Shawn Blanton’s mission is fixing hard-to-find failures in the microchips that run nearly every electronic appliance we use, and his designs are manufactured and used by some of the world’s largest semiconductor companies.

“We are the only academics in the world who are doing this type of work and having it fabricated by industrial partners,” says Blanton, a professor in the Department of Electrical and Computer Engineering. “In the less-than-five years since we began, it’s gotten a lot of traction.” Blanton and his three Ph.D. students from the Advanced Chip Testing Laboratory create special microchips that uncover why integrated circuits fail.

And using Blanton’s test chips is smart business.

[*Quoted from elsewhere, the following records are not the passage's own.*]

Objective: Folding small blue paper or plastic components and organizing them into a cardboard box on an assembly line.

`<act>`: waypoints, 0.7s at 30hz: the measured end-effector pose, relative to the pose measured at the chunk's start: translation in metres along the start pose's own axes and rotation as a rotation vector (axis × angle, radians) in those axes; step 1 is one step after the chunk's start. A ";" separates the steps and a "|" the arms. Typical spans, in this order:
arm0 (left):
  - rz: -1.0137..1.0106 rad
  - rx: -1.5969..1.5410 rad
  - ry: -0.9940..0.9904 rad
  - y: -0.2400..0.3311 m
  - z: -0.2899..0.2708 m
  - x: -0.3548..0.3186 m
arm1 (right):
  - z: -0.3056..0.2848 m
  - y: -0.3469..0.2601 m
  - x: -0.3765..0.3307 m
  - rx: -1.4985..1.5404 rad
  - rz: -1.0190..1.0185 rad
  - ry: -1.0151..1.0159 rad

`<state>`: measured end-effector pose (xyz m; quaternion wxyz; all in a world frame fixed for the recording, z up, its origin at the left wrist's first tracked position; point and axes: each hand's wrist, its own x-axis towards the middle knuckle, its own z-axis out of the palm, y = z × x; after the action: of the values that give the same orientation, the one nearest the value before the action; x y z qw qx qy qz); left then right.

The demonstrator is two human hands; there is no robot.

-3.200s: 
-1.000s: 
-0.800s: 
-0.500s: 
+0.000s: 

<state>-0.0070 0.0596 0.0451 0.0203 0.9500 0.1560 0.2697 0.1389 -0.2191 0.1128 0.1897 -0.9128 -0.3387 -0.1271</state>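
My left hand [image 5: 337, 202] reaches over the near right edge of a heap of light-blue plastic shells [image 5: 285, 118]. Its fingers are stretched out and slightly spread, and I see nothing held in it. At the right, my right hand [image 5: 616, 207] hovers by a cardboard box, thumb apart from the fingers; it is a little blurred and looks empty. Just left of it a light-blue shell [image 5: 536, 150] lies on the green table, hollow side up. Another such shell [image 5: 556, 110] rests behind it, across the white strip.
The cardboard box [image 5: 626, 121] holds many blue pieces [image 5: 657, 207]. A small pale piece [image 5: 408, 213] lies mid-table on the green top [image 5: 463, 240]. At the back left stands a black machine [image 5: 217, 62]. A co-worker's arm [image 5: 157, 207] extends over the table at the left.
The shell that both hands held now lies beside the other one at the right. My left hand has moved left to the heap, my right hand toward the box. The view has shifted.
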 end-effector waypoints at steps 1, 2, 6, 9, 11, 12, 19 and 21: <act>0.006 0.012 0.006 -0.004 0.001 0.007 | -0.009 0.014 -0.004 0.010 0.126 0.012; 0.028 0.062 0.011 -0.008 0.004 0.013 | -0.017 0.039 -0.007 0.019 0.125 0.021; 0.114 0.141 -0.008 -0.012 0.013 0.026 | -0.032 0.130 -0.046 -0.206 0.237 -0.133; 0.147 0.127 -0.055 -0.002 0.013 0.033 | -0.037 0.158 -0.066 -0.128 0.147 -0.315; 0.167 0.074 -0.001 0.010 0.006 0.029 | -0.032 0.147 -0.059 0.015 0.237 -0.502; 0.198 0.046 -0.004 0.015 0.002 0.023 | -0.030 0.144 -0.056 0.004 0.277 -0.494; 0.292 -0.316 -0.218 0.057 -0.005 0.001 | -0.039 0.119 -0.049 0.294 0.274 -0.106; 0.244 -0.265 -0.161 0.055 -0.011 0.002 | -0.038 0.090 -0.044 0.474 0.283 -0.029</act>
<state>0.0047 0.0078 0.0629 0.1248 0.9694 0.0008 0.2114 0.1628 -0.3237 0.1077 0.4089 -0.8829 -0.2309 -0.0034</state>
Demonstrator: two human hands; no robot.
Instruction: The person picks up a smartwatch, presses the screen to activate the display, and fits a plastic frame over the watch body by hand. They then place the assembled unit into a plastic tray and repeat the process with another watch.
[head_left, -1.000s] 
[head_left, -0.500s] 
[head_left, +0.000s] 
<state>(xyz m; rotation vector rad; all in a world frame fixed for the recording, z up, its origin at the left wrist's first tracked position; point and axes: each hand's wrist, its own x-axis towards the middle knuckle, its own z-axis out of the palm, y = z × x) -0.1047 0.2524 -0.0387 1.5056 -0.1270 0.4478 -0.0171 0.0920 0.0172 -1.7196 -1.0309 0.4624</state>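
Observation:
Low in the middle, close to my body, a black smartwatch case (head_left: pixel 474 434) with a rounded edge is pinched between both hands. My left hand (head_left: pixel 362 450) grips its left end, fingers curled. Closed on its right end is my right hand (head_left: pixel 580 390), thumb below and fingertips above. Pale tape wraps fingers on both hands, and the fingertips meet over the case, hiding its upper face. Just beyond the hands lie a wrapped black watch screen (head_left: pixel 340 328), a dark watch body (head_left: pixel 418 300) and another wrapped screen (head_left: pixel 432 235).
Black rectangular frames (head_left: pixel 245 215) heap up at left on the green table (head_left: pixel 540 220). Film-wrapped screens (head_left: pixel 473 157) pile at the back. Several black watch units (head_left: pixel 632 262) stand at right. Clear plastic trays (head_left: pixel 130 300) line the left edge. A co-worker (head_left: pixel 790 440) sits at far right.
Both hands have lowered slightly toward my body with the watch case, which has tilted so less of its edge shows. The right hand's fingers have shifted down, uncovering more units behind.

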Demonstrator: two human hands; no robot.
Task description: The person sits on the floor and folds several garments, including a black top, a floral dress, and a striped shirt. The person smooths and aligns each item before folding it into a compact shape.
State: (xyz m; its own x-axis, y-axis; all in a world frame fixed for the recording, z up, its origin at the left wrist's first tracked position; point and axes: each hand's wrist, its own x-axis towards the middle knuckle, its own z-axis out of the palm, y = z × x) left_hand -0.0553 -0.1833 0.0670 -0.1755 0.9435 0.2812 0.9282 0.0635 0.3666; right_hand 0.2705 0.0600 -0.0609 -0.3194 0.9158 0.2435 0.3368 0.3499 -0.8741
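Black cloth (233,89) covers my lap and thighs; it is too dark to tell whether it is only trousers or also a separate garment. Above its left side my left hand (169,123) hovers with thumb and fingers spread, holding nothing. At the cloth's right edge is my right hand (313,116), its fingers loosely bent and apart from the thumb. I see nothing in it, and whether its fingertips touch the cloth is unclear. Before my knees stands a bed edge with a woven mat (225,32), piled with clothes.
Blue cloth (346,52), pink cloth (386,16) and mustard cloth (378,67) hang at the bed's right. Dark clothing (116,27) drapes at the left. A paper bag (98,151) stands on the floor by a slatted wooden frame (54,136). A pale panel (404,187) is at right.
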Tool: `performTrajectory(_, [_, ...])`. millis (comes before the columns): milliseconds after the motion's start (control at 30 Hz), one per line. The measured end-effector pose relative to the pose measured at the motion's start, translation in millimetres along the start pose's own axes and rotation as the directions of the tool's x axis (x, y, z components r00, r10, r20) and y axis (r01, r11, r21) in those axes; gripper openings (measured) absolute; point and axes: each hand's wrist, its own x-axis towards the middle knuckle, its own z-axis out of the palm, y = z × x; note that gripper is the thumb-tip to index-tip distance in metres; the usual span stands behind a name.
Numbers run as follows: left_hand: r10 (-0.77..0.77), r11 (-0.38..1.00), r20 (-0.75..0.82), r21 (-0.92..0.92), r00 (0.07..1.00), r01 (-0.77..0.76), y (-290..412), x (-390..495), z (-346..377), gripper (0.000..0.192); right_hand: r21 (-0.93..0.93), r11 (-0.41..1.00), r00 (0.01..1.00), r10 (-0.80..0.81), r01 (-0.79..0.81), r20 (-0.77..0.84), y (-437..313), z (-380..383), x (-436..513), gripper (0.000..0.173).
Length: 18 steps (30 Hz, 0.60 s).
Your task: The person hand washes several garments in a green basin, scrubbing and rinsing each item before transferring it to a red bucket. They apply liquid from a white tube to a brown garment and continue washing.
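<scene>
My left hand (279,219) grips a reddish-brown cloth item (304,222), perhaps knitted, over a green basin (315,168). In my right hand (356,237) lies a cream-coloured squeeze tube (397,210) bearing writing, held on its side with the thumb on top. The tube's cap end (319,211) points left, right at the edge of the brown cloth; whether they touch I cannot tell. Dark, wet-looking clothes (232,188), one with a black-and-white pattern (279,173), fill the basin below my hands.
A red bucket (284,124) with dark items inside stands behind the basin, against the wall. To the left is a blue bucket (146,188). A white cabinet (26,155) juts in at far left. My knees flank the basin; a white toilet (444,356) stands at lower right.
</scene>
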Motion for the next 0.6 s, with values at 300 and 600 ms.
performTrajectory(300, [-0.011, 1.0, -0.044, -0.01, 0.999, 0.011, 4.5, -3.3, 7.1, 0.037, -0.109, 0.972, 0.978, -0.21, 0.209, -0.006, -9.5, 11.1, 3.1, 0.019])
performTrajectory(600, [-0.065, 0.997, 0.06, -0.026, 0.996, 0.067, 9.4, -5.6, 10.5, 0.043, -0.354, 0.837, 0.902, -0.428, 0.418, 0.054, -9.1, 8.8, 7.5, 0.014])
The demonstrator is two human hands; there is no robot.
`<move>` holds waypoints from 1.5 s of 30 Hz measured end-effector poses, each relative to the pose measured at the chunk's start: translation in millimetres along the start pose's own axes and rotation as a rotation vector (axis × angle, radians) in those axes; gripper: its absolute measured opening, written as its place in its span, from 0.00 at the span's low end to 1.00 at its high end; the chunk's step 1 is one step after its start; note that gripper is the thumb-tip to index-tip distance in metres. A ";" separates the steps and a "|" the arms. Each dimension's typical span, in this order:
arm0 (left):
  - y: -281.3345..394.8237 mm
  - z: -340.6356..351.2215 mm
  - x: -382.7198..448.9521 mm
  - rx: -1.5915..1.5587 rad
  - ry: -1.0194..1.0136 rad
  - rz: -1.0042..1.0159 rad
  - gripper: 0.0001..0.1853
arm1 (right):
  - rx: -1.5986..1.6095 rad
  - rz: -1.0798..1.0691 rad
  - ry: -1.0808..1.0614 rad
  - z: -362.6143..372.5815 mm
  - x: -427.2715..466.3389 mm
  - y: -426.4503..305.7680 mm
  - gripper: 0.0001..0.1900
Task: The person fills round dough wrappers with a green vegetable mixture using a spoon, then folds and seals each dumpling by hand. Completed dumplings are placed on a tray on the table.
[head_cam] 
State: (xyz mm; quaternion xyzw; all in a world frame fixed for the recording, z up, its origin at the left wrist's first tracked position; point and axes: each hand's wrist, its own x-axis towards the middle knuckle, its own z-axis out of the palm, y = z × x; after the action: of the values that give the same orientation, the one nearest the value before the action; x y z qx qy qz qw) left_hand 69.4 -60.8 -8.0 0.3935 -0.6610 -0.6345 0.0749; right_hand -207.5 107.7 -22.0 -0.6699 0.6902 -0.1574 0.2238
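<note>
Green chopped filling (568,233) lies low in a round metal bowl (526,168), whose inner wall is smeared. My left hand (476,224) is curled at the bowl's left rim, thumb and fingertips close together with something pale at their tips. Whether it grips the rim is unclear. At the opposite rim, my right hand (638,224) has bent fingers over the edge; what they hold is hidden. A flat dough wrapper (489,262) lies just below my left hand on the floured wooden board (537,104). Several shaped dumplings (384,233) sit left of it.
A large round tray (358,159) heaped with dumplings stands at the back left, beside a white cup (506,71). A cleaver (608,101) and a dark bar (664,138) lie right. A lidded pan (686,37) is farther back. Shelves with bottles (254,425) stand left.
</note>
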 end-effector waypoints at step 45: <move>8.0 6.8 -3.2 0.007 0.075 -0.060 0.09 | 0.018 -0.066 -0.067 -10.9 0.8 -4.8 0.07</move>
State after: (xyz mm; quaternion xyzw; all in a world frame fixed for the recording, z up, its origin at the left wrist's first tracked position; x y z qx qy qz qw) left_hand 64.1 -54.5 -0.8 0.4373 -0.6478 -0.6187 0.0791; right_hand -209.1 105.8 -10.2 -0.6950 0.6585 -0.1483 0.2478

Because as many as five in 10 microchips that are fabricated may not work, manufacturers realize tremendous cost savings by using these test chips.

He explains that the chips that run our mobile phones, automobiles, laptops, refrigerators and countless other appliances pack a lot of functionality into a miniscule space. They go through years of design and testing before they are manufactured, and then they are constantly fine-tuned to do more and more. Those modifications create opportunities for the chip to fail.

Blanton’s test chips, specifically designed to be transparent to failure, fit inside the microchip being tested, and if it fails, the test chip gathers data on what the malfunction is, where it is located, and why it happened. The companies use the data to correct the failure.

Because of strong partnerships with CMU, these giants of semiconductor manufacturing share the failure data with Blanton and his students. Their research using this real-world data gives them insight into the latest technologies and issues caused by new materials and devices.

“The flexibility at CMU starts innovation here like an engine,” Blanton says. “There are no inherent roadblocks to what we can accomplish.”